- _Assignment_:
An exact copy of the lines of the listing below between the "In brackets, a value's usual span" line and the "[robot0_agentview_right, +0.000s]" line, both included, is the whole answer; please omit the pictures.

- _The input_:
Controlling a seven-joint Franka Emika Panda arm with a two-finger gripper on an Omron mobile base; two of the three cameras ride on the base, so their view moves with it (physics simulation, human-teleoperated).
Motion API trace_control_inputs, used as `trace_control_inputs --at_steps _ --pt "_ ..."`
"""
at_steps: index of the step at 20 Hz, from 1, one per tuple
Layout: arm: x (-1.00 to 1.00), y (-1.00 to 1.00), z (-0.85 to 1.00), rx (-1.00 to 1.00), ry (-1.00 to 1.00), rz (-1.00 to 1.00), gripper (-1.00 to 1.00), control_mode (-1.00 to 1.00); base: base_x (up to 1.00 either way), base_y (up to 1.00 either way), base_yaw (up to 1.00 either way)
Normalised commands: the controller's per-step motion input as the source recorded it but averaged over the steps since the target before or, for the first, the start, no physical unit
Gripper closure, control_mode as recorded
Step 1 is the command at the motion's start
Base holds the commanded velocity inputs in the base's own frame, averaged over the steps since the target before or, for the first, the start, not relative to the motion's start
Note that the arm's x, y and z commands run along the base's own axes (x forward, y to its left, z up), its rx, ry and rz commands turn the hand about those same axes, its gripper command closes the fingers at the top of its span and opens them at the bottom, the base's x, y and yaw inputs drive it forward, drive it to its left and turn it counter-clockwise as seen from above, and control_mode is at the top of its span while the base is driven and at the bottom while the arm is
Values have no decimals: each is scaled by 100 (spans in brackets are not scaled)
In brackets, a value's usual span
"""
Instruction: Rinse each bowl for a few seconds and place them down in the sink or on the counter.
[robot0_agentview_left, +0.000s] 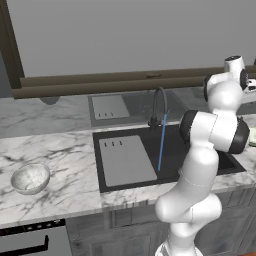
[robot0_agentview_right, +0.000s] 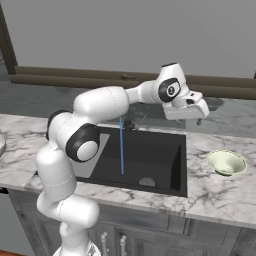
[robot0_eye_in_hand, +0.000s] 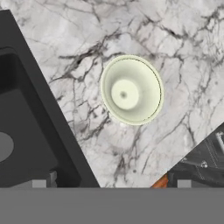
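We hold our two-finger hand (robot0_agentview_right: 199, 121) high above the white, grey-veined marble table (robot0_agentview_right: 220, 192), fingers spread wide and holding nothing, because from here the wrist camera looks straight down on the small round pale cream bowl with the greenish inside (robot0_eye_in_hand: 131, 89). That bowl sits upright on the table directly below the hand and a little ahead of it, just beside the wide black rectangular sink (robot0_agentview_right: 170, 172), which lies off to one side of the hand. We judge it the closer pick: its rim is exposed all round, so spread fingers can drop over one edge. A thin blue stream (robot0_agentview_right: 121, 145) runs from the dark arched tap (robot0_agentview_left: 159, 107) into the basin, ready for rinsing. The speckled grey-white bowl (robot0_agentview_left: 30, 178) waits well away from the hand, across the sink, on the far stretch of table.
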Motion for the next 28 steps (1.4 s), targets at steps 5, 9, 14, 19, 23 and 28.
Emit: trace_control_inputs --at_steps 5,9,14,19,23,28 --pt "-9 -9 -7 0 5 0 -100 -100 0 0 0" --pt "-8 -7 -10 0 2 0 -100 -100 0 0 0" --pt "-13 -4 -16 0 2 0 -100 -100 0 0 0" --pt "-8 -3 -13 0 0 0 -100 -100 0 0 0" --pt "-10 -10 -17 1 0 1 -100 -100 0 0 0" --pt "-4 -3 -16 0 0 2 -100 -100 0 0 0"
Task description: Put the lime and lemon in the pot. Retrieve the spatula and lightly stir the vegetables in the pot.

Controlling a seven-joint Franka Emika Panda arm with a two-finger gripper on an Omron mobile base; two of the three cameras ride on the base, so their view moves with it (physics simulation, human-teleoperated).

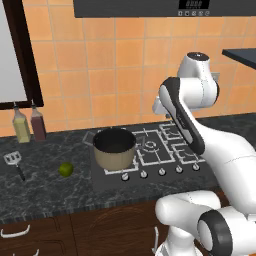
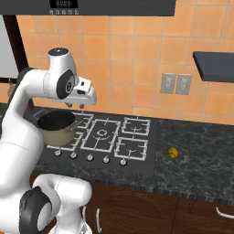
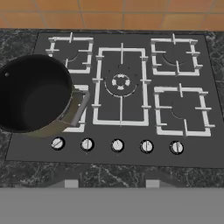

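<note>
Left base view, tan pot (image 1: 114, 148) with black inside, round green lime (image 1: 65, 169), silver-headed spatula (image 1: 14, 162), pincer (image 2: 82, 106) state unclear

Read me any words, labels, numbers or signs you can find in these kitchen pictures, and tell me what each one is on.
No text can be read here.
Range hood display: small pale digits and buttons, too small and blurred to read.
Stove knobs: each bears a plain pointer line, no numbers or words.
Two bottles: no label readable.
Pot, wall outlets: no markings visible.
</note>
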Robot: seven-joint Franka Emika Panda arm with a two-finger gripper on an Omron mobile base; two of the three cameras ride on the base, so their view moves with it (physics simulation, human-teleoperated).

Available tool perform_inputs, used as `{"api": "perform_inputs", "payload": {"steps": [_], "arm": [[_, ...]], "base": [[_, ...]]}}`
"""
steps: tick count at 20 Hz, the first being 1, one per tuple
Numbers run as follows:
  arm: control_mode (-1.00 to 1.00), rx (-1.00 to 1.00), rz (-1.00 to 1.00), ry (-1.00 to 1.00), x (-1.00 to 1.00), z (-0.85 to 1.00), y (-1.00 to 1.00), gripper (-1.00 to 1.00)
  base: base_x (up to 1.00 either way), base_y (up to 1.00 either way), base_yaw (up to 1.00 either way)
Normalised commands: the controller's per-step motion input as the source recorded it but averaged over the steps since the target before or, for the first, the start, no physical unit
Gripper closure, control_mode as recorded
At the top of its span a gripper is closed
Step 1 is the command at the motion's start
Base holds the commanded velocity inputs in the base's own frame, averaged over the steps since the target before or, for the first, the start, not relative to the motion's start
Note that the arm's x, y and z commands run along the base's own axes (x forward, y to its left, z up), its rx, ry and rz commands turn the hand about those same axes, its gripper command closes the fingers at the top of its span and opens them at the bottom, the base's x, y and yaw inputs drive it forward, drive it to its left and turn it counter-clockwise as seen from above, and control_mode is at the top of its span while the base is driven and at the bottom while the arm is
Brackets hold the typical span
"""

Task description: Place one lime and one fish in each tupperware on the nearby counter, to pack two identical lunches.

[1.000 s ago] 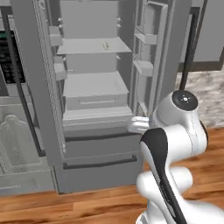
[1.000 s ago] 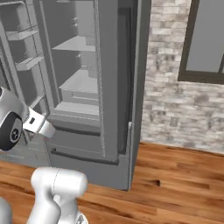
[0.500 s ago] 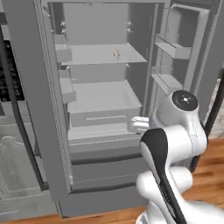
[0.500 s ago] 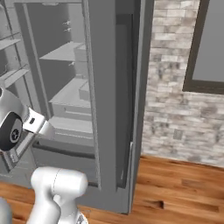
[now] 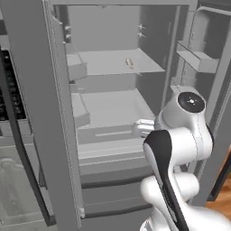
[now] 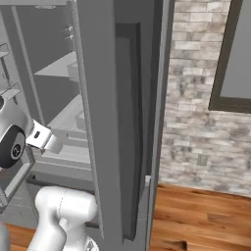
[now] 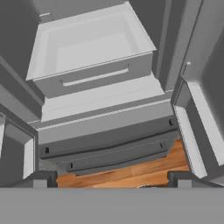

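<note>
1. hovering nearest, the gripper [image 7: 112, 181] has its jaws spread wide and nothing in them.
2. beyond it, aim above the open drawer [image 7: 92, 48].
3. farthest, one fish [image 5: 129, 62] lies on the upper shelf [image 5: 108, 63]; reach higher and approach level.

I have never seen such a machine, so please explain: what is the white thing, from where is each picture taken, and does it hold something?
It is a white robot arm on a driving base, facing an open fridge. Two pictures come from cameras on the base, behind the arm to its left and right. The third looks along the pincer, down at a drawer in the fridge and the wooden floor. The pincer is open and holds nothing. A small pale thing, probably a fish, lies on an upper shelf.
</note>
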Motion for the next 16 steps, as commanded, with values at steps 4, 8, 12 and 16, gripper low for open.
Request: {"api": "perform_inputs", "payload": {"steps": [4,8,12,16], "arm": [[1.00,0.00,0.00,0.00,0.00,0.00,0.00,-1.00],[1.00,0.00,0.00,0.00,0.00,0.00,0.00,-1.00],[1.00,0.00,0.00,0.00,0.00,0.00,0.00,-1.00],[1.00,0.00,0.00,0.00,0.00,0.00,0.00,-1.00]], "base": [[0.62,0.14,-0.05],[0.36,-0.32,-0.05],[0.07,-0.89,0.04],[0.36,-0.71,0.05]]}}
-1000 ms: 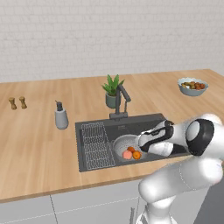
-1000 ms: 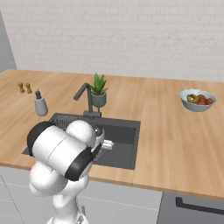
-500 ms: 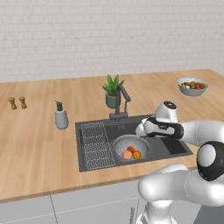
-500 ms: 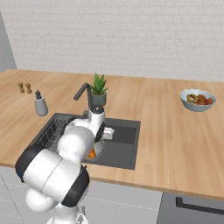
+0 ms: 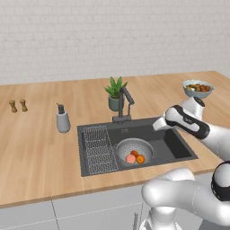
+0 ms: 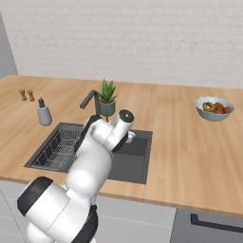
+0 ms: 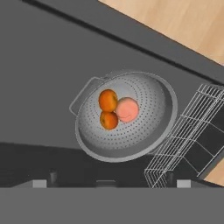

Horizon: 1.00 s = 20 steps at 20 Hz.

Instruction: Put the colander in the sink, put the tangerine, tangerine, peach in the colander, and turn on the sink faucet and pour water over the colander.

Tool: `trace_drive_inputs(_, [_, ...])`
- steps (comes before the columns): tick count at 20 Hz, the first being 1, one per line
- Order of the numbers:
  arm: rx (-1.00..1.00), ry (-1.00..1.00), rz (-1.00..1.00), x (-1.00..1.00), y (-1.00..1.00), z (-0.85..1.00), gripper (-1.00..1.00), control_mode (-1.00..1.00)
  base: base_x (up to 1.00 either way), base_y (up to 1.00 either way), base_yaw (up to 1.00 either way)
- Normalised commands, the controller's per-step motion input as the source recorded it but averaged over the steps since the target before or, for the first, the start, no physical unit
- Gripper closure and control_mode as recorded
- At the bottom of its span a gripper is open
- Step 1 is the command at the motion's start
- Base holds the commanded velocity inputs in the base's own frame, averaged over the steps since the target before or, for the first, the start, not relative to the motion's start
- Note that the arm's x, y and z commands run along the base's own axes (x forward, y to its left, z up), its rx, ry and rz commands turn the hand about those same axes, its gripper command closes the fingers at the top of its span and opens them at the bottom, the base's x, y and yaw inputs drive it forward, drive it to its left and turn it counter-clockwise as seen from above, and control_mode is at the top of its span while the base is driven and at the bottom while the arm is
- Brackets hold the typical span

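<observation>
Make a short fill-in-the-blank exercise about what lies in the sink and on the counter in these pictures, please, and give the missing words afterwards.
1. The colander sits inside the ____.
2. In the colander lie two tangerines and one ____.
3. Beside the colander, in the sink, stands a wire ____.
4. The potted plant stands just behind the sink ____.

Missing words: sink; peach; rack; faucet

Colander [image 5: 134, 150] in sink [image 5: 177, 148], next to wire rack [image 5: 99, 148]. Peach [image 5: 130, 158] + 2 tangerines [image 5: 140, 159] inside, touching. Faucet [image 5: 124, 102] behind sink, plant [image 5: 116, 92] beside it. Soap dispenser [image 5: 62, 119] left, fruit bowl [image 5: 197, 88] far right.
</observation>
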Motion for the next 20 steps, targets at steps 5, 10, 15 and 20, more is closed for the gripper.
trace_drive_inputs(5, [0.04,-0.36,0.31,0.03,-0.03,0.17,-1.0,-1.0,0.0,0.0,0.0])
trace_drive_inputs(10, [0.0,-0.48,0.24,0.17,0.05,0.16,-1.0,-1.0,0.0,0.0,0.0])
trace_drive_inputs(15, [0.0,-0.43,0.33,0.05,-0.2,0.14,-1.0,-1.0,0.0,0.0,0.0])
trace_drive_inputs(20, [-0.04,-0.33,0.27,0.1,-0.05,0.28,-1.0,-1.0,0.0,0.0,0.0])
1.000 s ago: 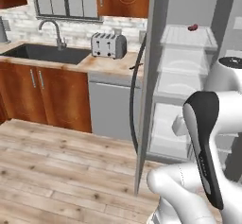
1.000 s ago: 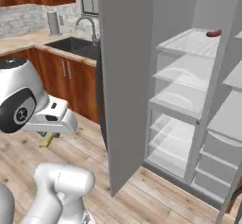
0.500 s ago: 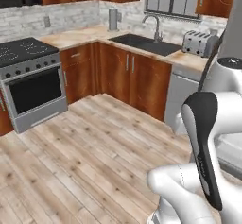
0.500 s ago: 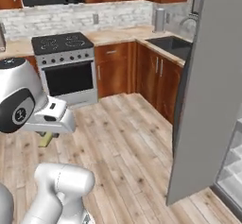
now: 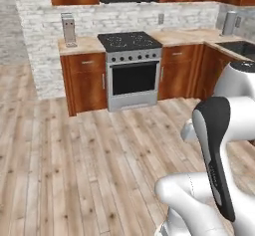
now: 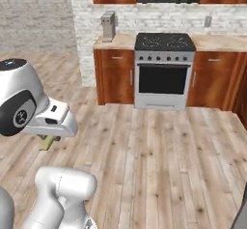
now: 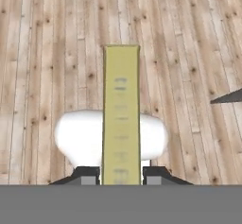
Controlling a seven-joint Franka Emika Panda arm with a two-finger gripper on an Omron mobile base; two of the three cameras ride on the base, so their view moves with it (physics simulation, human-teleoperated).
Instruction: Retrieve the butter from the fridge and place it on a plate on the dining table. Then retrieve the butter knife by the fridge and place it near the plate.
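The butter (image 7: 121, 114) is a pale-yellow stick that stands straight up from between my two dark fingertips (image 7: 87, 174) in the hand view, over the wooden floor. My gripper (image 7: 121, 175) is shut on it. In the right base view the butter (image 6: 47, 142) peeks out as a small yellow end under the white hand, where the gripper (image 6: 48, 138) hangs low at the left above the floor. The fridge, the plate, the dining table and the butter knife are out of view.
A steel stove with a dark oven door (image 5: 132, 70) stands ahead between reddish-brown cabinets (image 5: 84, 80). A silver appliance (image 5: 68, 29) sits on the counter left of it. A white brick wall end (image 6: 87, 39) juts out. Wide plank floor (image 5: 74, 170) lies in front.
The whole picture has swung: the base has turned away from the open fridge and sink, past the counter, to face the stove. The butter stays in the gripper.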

- _Problem solution_:
In brackets, a value's usual span
"""
Instruction: Rinse each bowl for a few seconds and place them down in the sink or on the counter.
[robot0_agentview_left, +0.000s] 
[robot0_agentview_right, +0.000s] 

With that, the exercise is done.